The Southerners have fortified Columbus, Hickman Chalk bluff, and New Madrid so that the Gun boats at Cairo could not even attempt, or if allowed to pass could not return. To carry these Forts a large a large land force is indispensable, and where is it— Halleck now could not detach from Missouri 10,000 men— and from the garrison of Paducah, Cairo & Birds Point might collect another 10,000, but we know in Columbus alone they have 22,000 besides the garrison of Chalk Bluff & Hickman.

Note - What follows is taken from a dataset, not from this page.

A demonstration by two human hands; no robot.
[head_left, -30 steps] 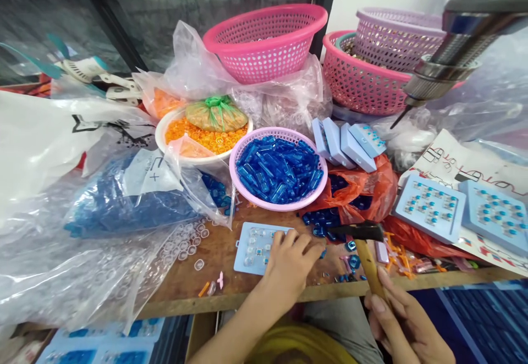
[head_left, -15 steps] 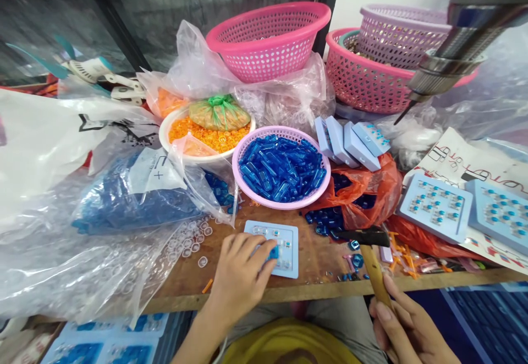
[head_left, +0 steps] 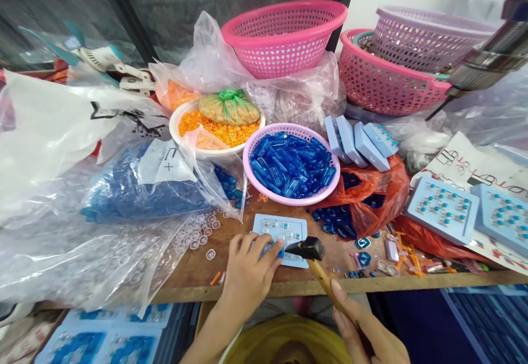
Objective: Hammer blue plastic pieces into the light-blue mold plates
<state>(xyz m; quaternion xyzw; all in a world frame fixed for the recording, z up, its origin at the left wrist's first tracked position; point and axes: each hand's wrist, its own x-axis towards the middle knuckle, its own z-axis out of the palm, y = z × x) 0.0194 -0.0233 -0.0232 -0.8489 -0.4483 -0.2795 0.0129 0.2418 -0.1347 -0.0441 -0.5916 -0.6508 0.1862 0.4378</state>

— William Sherman to “My Dear Brother,” John Sherman; written from Benton Barracks, January 8, 1862. From Sherman’s Civil War: Selected Correspondence of William T. Sherman, 1860-1865 (University of North Carolina Press).

Hank Mobley recalled Charlie Parker too.

Follow? Red, the Negro shoeshine boy, waits by his dusty leather seat. The Negroes all over wasted Roxbury wait. Follow? “Cherokee” comes wailing up from the dance floor below, over the hi-hat, the string bass, the thousand sets of feet where the moving rose lights suggest not pale Harvard boys and their dates, but a lotta dolled-up redskins. The song playing is one more lie about white crimes. But more musicians have floundered in the channel to “Cherokee” than have got through from end to end. All those long notes, long notes. . . what’re they up to, all that time do something inside of? is it an Indian spirit plot? Down in New York, drive fast, maybe get there for the last set– on 7th Ave., between 139th and 140th, tonight, “Yardbird” Parker is finding out how he can use the notes at the higher ends of these very chords to break up the melody and have mercy what is it a fucking machine gun or something man he must be out of his mind 32nd notes demisemiquavers say it very (demisemiquaver) fast in a Munchkin voice if you can dig that coming out of Dan Wall’s Chili House and down the street— shit, out in all kinds of streets (his trip, by ’39, well begun: down inside his most affirmative solos honks already the idle, amused dum-de-dumming of old Mister fucking Death he self) out over the airwaves, into the society gigs, someday as far as what seeps out hidden speakers in the city’s elevators and in all the markets, his bird’s singing, to gainsay the Man’s lullabies, to subvert the groggy wash of the endlessly, gutlessly overdubbed strings. . . . So that prophecy, even up here on rainy Massachusetts Avenue, is beginning these days to work itself out in “Cherokee,” the saxes downstairs getting now into some, oh really weird shit. . . .

— Thomas Pynchon, Gravity’s Rainbow

Kenny “Ko-Ko” Wisdom, one-eighth Cherokee, has been to Kansas City— Missouri and Kansas!